> [Action item]: Within the records below, reproduce without change the lines from the line that has "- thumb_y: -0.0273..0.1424" through the line that has "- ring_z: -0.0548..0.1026", and only those.

> [Data]:
++++++++

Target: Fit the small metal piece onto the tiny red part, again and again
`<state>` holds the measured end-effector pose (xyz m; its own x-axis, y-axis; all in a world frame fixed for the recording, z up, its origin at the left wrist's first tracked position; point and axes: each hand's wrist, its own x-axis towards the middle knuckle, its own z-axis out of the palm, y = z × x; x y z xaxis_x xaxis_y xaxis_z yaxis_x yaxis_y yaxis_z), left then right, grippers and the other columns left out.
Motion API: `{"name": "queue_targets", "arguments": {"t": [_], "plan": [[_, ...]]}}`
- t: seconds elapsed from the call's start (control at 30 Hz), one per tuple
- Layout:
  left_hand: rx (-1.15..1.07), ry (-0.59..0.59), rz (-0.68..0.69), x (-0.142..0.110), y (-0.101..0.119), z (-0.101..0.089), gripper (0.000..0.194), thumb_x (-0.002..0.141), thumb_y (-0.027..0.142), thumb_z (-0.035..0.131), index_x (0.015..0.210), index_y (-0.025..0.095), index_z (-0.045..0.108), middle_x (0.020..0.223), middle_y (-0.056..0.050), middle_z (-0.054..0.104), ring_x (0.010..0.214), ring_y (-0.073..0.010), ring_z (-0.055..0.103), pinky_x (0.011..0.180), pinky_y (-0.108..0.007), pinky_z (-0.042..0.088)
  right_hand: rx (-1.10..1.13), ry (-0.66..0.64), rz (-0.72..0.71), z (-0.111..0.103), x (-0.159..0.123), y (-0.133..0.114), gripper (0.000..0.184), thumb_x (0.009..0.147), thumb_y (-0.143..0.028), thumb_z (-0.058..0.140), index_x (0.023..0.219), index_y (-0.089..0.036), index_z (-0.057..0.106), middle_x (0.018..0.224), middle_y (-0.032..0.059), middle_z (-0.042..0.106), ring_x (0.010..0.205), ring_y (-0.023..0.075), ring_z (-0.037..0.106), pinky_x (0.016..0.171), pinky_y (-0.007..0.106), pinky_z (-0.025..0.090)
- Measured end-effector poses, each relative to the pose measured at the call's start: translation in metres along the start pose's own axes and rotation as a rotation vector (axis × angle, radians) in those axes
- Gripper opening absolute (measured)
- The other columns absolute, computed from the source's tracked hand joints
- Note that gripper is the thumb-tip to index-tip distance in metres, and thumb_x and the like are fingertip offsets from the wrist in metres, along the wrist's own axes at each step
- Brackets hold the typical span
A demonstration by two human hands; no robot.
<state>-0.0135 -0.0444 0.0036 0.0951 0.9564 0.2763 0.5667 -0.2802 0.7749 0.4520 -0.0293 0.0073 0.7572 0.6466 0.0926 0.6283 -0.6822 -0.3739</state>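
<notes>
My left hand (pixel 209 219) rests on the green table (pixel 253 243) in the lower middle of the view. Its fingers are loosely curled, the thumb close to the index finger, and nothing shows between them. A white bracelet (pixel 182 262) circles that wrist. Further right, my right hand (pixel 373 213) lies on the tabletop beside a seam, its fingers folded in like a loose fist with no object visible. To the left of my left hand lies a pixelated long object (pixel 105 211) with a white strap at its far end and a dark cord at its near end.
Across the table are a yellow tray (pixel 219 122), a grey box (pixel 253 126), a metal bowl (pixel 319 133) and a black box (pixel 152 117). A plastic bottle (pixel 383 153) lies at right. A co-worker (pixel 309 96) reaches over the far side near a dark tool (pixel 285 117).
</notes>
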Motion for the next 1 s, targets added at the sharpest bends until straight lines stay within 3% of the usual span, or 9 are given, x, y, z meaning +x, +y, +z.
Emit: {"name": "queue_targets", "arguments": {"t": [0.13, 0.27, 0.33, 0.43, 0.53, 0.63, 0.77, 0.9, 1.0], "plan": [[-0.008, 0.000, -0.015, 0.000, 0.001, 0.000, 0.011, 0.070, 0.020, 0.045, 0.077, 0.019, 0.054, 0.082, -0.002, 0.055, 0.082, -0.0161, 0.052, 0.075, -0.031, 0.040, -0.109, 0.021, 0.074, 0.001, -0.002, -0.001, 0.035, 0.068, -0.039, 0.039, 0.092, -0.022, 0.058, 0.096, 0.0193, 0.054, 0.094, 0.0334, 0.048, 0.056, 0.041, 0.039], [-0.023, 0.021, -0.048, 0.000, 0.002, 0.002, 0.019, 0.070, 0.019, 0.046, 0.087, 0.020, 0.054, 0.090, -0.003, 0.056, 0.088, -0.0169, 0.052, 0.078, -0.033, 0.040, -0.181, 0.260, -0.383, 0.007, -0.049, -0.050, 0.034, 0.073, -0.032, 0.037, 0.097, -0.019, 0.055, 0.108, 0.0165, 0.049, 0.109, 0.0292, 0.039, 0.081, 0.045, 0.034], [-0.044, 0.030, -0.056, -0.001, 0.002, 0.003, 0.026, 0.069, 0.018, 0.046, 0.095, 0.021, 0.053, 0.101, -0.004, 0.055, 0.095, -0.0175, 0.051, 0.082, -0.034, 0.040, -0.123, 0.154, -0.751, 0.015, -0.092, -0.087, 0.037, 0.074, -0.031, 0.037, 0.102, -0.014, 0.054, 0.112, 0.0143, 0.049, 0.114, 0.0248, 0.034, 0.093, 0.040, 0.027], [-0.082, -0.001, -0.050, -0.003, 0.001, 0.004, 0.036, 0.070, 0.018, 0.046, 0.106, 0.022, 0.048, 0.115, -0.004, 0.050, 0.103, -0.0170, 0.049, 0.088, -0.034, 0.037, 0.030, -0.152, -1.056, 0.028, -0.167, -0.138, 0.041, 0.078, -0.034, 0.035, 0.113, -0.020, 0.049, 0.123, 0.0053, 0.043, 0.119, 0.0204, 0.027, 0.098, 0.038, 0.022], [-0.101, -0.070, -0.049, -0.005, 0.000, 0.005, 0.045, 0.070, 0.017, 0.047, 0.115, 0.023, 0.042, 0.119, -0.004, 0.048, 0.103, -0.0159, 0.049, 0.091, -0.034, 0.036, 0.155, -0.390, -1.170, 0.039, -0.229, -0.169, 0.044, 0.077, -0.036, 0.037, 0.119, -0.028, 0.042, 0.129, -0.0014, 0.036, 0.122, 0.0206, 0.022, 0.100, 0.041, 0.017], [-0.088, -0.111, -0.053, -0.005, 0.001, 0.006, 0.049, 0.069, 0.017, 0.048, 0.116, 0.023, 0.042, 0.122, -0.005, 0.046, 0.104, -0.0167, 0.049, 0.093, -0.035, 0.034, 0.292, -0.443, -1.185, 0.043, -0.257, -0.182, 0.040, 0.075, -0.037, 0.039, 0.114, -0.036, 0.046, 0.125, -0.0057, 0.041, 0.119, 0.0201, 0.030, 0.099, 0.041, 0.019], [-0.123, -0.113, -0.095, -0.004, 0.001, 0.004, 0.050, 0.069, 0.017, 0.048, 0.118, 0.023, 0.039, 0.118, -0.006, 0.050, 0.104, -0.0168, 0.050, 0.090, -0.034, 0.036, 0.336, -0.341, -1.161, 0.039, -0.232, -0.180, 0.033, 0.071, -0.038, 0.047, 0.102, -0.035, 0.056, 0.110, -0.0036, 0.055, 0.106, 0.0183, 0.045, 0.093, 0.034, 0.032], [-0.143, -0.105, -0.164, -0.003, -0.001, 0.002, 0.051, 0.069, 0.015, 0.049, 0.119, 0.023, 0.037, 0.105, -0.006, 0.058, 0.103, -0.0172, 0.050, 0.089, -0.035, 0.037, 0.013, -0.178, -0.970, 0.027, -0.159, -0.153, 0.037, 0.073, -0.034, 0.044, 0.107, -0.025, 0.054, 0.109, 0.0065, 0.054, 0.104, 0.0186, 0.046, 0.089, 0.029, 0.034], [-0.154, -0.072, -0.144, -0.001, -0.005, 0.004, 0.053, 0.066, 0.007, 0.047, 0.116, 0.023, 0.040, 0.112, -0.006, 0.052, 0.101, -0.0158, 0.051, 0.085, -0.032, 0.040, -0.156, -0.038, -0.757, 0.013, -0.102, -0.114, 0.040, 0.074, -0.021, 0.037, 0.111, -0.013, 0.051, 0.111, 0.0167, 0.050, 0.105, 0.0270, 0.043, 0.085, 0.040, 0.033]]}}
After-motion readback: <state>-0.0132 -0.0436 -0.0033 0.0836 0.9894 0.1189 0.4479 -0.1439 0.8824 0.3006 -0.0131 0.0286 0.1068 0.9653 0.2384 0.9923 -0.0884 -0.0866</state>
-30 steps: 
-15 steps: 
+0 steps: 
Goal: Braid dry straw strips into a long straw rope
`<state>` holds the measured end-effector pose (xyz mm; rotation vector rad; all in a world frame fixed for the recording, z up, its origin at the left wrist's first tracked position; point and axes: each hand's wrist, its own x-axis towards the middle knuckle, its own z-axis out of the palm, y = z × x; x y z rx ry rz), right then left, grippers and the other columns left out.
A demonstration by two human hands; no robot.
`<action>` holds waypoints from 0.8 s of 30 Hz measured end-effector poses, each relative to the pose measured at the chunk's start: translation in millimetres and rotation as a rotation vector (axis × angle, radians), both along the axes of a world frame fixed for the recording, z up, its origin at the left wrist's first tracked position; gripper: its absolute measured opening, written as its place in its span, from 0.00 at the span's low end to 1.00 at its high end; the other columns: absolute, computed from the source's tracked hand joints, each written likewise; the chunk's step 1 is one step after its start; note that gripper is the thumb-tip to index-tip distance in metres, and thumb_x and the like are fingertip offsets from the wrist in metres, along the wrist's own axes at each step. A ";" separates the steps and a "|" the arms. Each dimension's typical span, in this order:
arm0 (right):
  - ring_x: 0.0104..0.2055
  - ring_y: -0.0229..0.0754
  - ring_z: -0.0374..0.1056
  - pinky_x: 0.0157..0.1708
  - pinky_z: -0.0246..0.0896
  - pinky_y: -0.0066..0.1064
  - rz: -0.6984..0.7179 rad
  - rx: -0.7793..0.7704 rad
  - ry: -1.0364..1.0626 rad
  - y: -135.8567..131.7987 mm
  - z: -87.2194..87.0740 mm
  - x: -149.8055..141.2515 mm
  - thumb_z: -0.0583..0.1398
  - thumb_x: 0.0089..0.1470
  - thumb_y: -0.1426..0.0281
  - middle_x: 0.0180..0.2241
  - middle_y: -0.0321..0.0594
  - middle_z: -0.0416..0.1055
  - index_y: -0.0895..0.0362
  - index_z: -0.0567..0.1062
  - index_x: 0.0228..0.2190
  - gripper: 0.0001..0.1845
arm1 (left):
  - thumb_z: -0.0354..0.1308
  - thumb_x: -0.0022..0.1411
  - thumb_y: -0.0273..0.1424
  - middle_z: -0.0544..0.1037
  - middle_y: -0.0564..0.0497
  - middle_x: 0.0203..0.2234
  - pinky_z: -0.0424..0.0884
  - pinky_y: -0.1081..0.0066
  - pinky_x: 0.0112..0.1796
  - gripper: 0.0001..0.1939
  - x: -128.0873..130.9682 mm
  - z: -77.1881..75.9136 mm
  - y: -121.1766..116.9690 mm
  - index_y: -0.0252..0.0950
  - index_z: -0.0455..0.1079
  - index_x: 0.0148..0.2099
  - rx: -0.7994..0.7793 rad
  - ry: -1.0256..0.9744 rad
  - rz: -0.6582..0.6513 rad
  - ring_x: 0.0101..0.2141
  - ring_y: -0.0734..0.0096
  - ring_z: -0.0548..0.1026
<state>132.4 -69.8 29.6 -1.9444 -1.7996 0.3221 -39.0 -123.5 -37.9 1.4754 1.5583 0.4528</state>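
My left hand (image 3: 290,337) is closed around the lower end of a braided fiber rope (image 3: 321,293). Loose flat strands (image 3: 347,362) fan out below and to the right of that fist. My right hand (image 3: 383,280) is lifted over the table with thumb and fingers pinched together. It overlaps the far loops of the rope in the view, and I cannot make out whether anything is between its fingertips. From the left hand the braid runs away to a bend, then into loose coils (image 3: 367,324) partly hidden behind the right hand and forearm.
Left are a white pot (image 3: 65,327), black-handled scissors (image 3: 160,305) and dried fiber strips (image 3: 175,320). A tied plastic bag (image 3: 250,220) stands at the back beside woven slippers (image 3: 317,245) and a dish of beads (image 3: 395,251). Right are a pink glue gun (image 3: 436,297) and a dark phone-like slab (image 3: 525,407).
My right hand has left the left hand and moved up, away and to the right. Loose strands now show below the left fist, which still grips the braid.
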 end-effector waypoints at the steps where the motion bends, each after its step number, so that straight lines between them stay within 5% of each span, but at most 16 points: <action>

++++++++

> [Your response]:
  - thumb_y: -0.0273..0.1424
  - middle_z: -0.0544..0.1037
  - middle_y: -0.0564..0.0497
  - middle_x: 0.0203..0.2234
  - pinky_z: -0.0424..0.0884
  - pinky_y: -0.1081..0.0066
  - pinky_x: 0.0112..0.1796
  - gripper: 0.0001..0.1939
  - x: -128.0873..130.9682 mm
  - z: -77.1881..75.9136 mm
  - y: -121.1766..116.9690 mm
  - index_y: -0.0252..0.0950
  - index_z: -0.0455..0.1079
  - index_x: 0.0148..0.2099
  - rx: -0.7994..0.7793 rad
  - ry: -1.0256..0.9744 rad
  - rz: -0.6582..0.6513 rad
  - ring_x: 0.0101..0.2141
  - ring_y: -0.0734..0.0096
  - ring_z: -0.0548..0.1026

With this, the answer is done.